**DATA SHOWN:**
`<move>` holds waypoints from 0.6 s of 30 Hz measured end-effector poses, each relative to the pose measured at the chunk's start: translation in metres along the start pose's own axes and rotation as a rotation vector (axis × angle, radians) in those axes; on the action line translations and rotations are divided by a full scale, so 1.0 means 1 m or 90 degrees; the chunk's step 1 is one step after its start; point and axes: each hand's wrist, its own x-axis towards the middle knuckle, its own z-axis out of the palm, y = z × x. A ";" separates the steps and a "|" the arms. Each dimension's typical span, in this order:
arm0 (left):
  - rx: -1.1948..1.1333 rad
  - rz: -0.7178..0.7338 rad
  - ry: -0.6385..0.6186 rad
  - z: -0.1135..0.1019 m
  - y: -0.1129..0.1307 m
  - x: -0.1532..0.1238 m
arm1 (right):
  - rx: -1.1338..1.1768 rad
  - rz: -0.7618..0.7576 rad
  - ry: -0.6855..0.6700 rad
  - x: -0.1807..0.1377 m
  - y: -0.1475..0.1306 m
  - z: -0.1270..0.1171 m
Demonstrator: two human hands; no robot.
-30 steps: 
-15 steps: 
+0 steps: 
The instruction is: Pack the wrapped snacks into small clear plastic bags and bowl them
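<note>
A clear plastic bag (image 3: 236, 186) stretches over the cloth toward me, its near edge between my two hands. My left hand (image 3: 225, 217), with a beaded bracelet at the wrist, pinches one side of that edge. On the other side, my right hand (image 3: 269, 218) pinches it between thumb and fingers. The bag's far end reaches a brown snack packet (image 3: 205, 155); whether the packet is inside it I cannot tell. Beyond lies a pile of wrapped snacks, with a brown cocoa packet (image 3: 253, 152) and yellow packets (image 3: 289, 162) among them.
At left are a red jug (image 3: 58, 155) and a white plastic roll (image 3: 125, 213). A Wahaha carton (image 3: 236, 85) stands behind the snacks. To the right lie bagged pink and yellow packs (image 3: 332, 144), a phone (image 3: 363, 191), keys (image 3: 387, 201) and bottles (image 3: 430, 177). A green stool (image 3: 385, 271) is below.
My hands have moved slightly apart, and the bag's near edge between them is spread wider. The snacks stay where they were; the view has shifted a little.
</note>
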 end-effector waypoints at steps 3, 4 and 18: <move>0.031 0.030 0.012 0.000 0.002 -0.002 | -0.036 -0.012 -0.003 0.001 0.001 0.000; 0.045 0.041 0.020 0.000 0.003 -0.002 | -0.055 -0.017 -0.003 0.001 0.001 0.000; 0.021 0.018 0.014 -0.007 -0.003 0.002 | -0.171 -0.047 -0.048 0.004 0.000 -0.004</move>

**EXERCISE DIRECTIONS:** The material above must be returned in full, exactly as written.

**ANSWER FOR THE TASK:**
`<move>` holds waypoints from 0.6 s of 30 Hz measured end-effector poses, each relative to the pose measured at the chunk's start: translation in metres along the start pose's own axes and rotation as a rotation vector (axis × angle, radians) in those axes; on the action line translations and rotations are divided by a full scale, so 1.0 means 1 m or 90 degrees; the chunk's step 1 is one step after its start; point and axes: each hand's wrist, its own x-axis towards the middle knuckle, its own z-axis out of the palm, y = z × x. A ";" separates the steps and a "|" the arms. Each dimension's typical span, in this order:
arm0 (left):
  - rx: -1.1948..1.1333 rad
  - rz: -0.7178..0.7338 rad
  - ry: -0.6385..0.6186 rad
  - z: -0.1135..0.1019 m
  - y: -0.1129..0.1307 m
  - x: -0.1532..0.1238 m
arm1 (right):
  - rx: -1.1338..1.1768 rad
  - rz: -0.7618..0.7576 rad
  - ry: -0.6855..0.6700 rad
  - x: -0.1807..0.1377 m
  - y: -0.1475..0.1306 m
  - z: -0.1270..0.1171 m
Demonstrator: two human hands; no robot.
-30 steps: 
-15 steps: 
+0 steps: 
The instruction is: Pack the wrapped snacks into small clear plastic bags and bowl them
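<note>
A clear plastic bag (image 3: 236, 186) stretches over the cloth toward me, its near edge between my two hands. My left hand (image 3: 225, 217), with a beaded bracelet at the wrist, pinches one side of that edge. On the other side, my right hand (image 3: 269, 218) pinches it between thumb and fingers. The bag's far end reaches a brown snack packet (image 3: 205, 155); whether the packet is inside it I cannot tell. Beyond lies a pile of wrapped snacks, with a brown cocoa packet (image 3: 253, 152) and yellow packets (image 3: 289, 162) among them.
At left are a red jug (image 3: 58, 155) and a white plastic roll (image 3: 125, 213). A Wahaha carton (image 3: 236, 85) stands behind the snacks. To the right lie bagged pink and yellow packs (image 3: 332, 144), a phone (image 3: 363, 191), keys (image 3: 387, 201) and bottles (image 3: 430, 177). A green stool (image 3: 385, 271) is below.
My hands have moved slightly apart, and the bag's near edge between them is spread wider. The snacks stay where they were; the view has shifted a little.
</note>
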 end-effector waypoints at steps 3, 4 and 18: <move>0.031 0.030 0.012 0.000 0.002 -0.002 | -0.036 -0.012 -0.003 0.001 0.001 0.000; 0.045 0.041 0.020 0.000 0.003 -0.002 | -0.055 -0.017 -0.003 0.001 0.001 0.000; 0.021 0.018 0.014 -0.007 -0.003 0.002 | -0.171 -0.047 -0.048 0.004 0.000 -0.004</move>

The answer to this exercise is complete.